Tecumseh Sparrow Spivet is a 12-year-old boy who spends most of his time on a Montana ranch mapping things. Not just making geological maps but mapping the everyday activities on the ranch—his sister’s technique of shucking corn, the regularity of his father’s sip of whiskey, as well as numerous scientific subjects. In fact, his mentor, Dr. Yorn, has encouraged him to submit drawings to various journals, and he has had some published.
T. S. does not feel comfortable at home. He is mocked by most of his schoolmates. He feels he is a disappointment to his rancher father, and his scientist mother, whom he calls Dr. Claire, seems to be completely obsessed by the search for a particular beetle. Worse, his oldest brother has recently died.
One day he gets a call from the Smithsonian. It appears that Dr. York submitted one of his diagrams as an entry in a prestigious fellowship and he has won. Dr. Jibsen, unaware of his age, informs him he is expected at the Smithsonian on Thursday to give a speech.
At first T. S. hesitates about accepting the award, but then he decides to go to Washington. He packs up some things and hops a freight train east.

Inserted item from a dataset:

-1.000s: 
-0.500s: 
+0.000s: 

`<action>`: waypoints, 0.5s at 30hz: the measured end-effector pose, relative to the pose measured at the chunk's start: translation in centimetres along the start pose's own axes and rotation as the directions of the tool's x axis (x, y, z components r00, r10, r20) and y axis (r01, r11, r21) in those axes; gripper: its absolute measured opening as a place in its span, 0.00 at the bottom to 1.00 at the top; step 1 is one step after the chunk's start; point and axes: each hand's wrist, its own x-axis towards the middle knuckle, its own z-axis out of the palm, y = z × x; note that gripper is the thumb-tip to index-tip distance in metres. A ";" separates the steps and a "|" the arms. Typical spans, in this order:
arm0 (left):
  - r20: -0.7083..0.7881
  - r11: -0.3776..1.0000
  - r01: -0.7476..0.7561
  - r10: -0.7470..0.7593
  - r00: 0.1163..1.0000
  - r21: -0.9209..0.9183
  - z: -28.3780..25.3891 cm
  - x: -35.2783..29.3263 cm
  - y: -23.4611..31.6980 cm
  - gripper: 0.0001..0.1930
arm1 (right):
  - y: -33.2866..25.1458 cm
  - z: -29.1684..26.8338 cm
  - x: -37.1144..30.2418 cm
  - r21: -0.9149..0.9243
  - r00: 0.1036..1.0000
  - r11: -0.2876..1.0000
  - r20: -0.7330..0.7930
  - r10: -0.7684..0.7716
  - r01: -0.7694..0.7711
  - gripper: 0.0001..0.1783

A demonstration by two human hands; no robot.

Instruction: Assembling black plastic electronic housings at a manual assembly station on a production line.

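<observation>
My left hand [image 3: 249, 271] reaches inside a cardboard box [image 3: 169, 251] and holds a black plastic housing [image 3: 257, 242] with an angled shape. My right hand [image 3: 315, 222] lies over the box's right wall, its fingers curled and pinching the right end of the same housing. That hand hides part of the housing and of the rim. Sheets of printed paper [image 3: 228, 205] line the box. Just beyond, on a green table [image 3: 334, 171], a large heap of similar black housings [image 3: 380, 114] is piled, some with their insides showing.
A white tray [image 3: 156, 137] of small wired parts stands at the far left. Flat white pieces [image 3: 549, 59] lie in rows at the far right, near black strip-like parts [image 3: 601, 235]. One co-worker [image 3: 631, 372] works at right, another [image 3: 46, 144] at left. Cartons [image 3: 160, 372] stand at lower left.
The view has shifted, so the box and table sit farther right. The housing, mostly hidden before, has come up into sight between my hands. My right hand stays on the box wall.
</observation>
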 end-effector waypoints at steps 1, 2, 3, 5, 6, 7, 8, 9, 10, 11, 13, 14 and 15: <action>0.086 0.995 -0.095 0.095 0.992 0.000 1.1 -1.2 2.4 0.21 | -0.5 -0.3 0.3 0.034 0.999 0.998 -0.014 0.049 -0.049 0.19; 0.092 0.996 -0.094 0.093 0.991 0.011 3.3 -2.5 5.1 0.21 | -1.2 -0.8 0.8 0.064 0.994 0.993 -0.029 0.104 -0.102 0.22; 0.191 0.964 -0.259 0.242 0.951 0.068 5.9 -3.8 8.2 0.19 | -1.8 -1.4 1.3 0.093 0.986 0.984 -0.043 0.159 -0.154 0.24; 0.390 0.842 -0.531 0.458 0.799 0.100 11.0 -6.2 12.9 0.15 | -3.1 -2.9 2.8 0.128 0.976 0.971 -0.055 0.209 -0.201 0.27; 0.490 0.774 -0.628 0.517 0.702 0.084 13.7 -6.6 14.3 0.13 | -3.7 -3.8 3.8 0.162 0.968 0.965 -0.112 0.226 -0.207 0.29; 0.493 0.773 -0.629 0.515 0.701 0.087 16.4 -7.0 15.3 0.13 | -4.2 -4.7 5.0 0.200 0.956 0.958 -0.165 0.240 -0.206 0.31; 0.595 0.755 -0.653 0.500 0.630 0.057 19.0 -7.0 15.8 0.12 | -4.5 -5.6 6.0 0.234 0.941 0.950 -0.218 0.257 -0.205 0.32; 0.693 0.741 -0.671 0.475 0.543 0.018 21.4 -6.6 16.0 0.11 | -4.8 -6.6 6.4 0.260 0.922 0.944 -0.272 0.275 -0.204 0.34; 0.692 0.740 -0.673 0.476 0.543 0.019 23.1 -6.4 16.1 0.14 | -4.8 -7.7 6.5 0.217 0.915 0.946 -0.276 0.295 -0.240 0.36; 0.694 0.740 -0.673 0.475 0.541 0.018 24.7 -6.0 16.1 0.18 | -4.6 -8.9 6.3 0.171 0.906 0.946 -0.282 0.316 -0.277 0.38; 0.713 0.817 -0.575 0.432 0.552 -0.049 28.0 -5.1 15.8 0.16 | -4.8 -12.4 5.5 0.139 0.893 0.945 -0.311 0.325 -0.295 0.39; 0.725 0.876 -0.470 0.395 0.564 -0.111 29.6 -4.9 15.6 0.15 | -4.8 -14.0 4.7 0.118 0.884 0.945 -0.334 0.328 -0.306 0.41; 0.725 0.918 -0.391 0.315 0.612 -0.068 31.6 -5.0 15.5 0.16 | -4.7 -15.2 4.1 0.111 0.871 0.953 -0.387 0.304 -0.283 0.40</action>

Liberally decorated with T. S.’s drawings and musings, this novel is inventive and sometimes funny. In a way, it is meant as a wild romp with a philosophical dint, so maybe we’re meant to overlook the truly implausible aspects of the story, such as that a recipient of an important award would have someone on the Smithsonian end immediately organizing his flight.
I was drawn along at first and ready to suspend my disbelief, but first, what can your hero do while he spends several days on a freight train getting to Chicago. Nothing, right? If you are expecting a picaresque series of adventures like I was, you’ll be disappointed. But T. S. has brought along one of his mother’s notebooks, which is how he discovers she is writing a novel about one of his father’s ancestors. Larsen inserts the entire contents of the notebook into the middle of the novel, with a few interruptions. At first, it was interesting, but after a while I sighed every time I saw the typographic clue that the novel was restarting.
This is all fairly unimportant, though, against the criticism that T. S.’s voice is never convincing as that of a 12-year-old, genius or not. Yes, he is childish at times, but then his voice is much too young for a 12-year-old. But most of his musings and concerns are those of an adult.
Is the book fun to read? Yes, mostly. But I tired of it after a while.
I read this book for my James Tait Black project.